* _Task requirements_
Copy, word for word, the lines below from the one containing "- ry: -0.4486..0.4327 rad" up to and including the one containing "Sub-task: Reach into", with pictures left out.

________________________

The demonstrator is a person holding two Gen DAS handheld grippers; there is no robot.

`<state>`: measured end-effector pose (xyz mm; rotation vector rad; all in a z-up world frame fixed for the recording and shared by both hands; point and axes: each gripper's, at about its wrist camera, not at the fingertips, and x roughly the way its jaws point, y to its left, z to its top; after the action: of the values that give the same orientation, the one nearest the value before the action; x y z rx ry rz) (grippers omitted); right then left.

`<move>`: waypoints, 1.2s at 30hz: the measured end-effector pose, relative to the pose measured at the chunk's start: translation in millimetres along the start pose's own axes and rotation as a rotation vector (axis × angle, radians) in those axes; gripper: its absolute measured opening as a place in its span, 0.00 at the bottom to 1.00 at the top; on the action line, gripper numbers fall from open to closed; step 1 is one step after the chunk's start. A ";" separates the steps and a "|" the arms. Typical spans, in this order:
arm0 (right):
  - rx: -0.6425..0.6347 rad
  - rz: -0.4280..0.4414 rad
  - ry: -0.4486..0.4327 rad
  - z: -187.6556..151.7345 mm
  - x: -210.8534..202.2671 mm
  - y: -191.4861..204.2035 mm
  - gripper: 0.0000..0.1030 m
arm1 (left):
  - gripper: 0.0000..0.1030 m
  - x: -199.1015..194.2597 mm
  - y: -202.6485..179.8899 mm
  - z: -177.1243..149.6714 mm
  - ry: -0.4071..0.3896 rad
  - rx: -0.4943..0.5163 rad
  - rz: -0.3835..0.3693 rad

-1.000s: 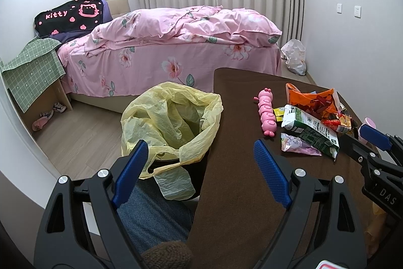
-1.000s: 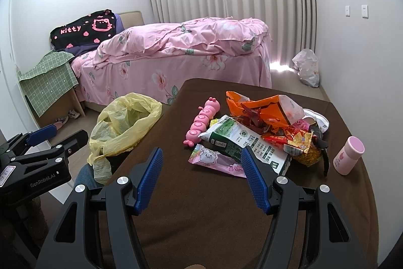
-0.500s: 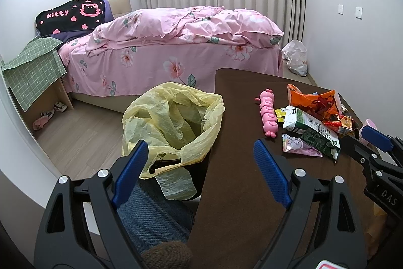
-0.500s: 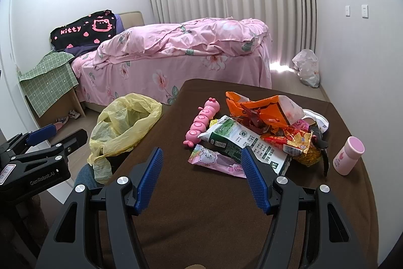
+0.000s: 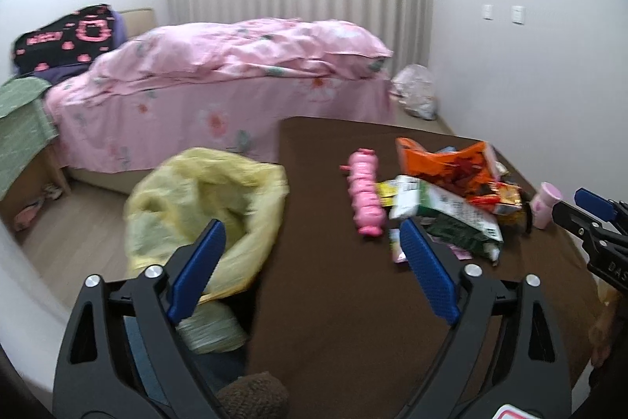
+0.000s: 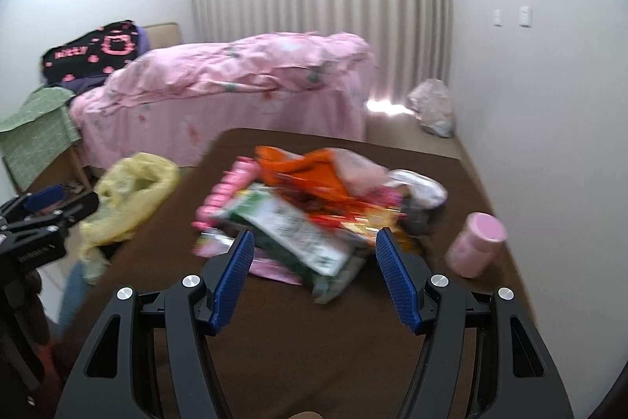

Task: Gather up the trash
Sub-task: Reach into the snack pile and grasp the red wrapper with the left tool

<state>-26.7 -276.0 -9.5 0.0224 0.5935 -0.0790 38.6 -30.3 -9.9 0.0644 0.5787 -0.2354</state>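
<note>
Hardly begun, judging from the pictures: all the trash still heaped on the brown cloth-covered desk [image 6: 314, 340], nothing visible yet inside the crumpled yellow plastic bag [image 5: 204, 207] that hangs open at the desk's left edge. Almost everything left to do.

Right tongs [image 6: 316, 277] spread wide, holding nothing, blue pads facing each other over bare desk. Directly ahead of them, just beyond the tips and roughly centred in the gap, the green-and-white printed carton [image 6: 290, 230], lying flat and tilted toward the tongs. Under its near-left corner, a flat pink printed wrapper [image 6: 271, 268]. Behind the carton, a torn orange snack bag [image 6: 310, 171] and some red-and-gold wrappers [image 6: 365, 214], blurred, so hard to separate. To the far left of the carton, touching the heap, a pink segmented caterpillar-shaped toy [image 6: 223, 191]. Off to the right of the right tongs, apart from the heap, a small pink bottle with round cap [image 6: 477, 242], upright; probably not trash, though not sure.

Left tongs [image 5: 310, 273] also wide open and empty, hovering near the desk's left edge. Yellow bag just ahead of the left finger and partly behind it; heap of trash ahead and to the right, past the right finger. Likely next: closing the right tongs on the carton, then carrying it left to the bag.
</note>
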 end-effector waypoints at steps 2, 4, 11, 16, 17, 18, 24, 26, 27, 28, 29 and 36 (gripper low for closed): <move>0.001 -0.028 0.020 -3.9 7.4 -17.1 0.59 | 0.84 15.5 -10.5 2.0 0.016 0.003 -0.054; -0.001 -0.046 0.038 -8.5 13.7 -31.9 0.59 | 0.84 33.9 -21.4 5.0 0.043 -0.003 -0.121; 0.048 -0.091 0.093 -23.0 45.3 -73.1 0.59 | 0.86 71.7 -69.2 15.9 0.067 0.081 -0.242; 0.101 -0.093 0.115 -26.3 60.1 -88.9 0.59 | 0.77 96.0 -104.3 38.1 0.087 0.120 -0.344; 0.099 -0.096 0.115 -26.8 61.8 -89.9 0.59 | 0.71 99.4 -106.5 40.1 0.093 0.117 -0.364; 0.096 -0.100 0.115 -27.3 62.6 -90.1 0.59 | 0.68 103.3 -110.3 43.1 0.095 0.115 -0.378; 0.086 -0.091 0.126 -29.6 69.2 -89.6 0.59 | 0.29 133.2 -121.9 48.4 0.141 0.105 -0.378; 0.080 -0.081 0.124 -27.9 71.6 -87.6 0.59 | 0.30 134.2 -113.8 49.3 0.167 0.078 -0.410; 0.076 -0.080 0.119 -26.7 71.8 -86.3 0.59 | 0.30 129.7 -109.4 49.8 0.157 0.070 -0.418; 0.071 -0.078 0.113 -25.2 71.9 -84.7 0.59 | 0.30 122.1 -104.1 51.0 0.142 0.070 -0.417; 0.067 -0.076 0.109 -23.6 72.1 -82.9 0.59 | 0.30 113.9 -98.9 51.6 0.131 0.073 -0.409; 0.050 -0.045 0.091 -16.2 68.0 -67.6 0.59 | 0.29 75.9 -69.1 30.0 0.154 0.064 -0.427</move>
<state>15.0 -347.3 -60.9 0.0614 0.6832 -0.1368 99.8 -116.6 -26.1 0.0200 0.7350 -0.6683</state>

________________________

* _Answer_
  - ry: -0.4486..0.4327 rad
  - z: -187.6556..151.7345 mm
  - x: -210.8534..202.2671 mm
  - y: -191.4861..204.2035 mm
  - gripper: 0.0000..0.1030 m
arm1 (left):
  - gripper: 0.0000..0.1030 m
  - x: -199.1015..194.2597 mm
  - y: -202.6485..179.8899 mm
  - z: -177.1243..149.6714 mm
  - ry: -0.4071..0.3896 rad
  - rx: -0.4943..0.5163 rad
  - rz: -0.3835..0.3693 rad

-1.000s: 
-1.000s: 
-0.500s: 
-0.500s: 
+0.000s: 
+0.000s: 

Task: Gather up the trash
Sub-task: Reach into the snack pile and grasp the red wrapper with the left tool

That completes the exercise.